### PROBLEM:
Lines from the line with "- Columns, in" to the line with "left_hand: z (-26" in the entries below, and only those, must be output exactly, with both ends included.

════════

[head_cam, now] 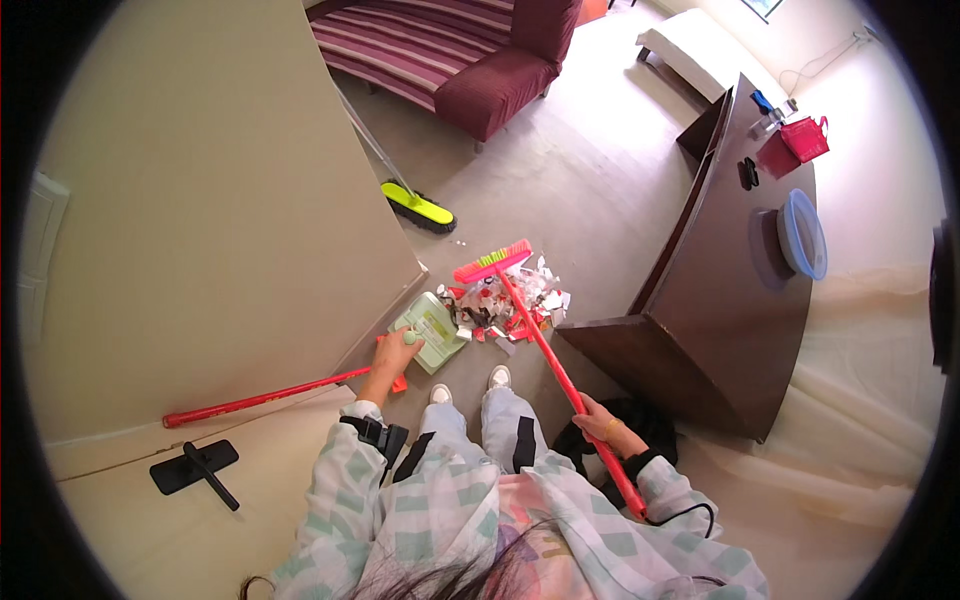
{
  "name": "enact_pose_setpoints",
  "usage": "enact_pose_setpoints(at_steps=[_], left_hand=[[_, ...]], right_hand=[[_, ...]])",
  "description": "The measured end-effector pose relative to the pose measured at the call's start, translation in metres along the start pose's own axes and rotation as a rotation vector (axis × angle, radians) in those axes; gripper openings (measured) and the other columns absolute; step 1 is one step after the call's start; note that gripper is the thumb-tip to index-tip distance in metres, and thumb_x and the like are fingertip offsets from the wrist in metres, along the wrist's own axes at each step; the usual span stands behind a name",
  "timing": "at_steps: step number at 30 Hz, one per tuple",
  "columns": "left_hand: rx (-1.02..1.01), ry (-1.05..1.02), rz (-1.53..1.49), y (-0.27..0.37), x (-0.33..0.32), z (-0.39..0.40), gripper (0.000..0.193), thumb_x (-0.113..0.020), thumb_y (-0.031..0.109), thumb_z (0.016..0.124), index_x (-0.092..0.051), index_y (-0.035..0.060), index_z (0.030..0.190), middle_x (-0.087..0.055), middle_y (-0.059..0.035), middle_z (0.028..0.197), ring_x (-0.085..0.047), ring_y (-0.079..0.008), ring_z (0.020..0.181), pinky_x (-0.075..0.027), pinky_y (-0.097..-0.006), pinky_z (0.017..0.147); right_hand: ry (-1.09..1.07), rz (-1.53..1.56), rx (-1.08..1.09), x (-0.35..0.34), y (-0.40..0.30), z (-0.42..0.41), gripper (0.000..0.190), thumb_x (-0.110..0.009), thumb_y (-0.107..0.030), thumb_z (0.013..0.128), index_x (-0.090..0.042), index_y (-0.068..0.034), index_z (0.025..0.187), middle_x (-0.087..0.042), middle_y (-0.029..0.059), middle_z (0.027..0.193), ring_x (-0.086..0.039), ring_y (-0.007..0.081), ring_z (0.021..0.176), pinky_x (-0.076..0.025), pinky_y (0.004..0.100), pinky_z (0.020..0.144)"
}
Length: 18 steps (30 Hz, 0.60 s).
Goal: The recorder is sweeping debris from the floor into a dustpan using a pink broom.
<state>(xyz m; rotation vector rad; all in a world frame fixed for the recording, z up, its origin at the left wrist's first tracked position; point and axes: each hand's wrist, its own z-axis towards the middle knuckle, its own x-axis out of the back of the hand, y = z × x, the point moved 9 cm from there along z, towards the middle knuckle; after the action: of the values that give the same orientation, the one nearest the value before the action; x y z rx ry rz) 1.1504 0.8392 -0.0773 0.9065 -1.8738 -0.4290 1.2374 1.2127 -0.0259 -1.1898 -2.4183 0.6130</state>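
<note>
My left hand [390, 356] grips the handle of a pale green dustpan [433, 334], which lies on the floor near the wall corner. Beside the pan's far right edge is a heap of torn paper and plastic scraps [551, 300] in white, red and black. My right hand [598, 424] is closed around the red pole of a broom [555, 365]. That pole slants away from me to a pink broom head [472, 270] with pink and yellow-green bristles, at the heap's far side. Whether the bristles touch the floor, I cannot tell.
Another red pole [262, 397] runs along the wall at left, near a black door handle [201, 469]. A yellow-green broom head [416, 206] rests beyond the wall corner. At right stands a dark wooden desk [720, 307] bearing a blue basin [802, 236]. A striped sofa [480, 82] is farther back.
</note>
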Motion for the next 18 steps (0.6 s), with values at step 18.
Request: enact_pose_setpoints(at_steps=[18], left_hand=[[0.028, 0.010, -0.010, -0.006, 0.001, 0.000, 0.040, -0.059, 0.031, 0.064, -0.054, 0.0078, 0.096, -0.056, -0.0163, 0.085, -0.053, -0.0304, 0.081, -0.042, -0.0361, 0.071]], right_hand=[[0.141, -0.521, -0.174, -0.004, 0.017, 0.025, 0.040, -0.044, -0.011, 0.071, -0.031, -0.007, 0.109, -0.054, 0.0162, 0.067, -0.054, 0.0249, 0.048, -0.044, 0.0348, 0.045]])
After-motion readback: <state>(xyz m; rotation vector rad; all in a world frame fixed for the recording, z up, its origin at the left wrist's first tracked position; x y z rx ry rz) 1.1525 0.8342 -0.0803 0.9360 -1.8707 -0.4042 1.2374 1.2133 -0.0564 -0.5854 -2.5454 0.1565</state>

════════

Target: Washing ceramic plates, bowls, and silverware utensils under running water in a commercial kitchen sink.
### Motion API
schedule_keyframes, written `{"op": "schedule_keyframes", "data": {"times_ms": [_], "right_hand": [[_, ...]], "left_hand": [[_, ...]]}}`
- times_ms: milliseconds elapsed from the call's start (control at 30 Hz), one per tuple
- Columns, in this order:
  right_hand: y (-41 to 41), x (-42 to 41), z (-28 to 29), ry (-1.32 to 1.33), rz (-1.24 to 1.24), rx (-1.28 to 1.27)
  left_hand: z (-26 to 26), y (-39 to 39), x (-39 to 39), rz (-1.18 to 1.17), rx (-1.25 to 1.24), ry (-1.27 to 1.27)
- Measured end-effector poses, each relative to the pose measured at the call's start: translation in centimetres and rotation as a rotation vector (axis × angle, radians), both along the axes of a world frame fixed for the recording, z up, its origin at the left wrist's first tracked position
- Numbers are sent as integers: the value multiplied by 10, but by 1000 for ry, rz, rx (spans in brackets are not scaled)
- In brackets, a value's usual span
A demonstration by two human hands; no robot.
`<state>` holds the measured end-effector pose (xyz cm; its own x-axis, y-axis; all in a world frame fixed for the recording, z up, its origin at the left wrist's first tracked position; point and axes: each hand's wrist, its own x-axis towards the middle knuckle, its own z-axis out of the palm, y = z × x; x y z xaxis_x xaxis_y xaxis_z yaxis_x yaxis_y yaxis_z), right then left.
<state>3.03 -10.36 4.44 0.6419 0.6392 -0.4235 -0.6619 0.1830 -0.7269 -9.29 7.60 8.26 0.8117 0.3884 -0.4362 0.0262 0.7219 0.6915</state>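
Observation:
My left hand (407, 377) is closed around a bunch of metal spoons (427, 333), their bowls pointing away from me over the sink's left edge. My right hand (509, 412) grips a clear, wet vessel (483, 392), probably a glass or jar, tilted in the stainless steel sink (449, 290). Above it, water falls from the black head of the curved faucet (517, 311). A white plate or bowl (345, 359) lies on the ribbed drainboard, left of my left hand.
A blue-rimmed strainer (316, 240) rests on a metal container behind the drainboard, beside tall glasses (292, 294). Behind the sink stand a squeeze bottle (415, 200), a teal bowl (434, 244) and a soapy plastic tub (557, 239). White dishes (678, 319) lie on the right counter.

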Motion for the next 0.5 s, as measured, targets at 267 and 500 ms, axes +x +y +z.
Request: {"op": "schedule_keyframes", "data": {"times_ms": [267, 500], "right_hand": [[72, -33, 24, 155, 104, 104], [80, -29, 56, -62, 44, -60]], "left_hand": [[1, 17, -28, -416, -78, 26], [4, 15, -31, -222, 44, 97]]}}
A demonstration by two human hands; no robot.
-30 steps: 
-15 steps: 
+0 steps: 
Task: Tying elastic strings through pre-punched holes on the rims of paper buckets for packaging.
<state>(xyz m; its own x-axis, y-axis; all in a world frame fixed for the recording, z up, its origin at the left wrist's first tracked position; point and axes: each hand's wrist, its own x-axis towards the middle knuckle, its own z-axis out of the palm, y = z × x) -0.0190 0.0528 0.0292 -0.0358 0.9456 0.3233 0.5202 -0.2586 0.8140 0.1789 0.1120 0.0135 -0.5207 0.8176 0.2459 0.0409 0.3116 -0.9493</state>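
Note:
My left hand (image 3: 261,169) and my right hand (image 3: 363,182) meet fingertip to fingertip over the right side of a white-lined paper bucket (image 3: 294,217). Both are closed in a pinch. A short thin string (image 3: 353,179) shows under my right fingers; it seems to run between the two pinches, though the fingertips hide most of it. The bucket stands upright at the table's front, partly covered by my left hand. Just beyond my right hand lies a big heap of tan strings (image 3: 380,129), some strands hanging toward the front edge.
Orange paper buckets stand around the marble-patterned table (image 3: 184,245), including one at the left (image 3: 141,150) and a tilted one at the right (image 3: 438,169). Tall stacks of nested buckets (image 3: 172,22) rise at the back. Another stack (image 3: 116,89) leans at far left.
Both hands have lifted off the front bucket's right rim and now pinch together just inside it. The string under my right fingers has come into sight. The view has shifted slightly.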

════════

### YOUR RESPONSE:
- Columns, in this order:
  right_hand: y (-41 to 41), x (-42 to 41), z (-28 to 29), ry (-1.32 to 1.33), rz (-1.24 to 1.24), rx (-1.28 to 1.27)
  left_hand: z (-26 to 26), y (-39 to 39), x (-39 to 39), rz (-1.18 to 1.17), rx (-1.25 to 1.24), ry (-1.27 to 1.27)

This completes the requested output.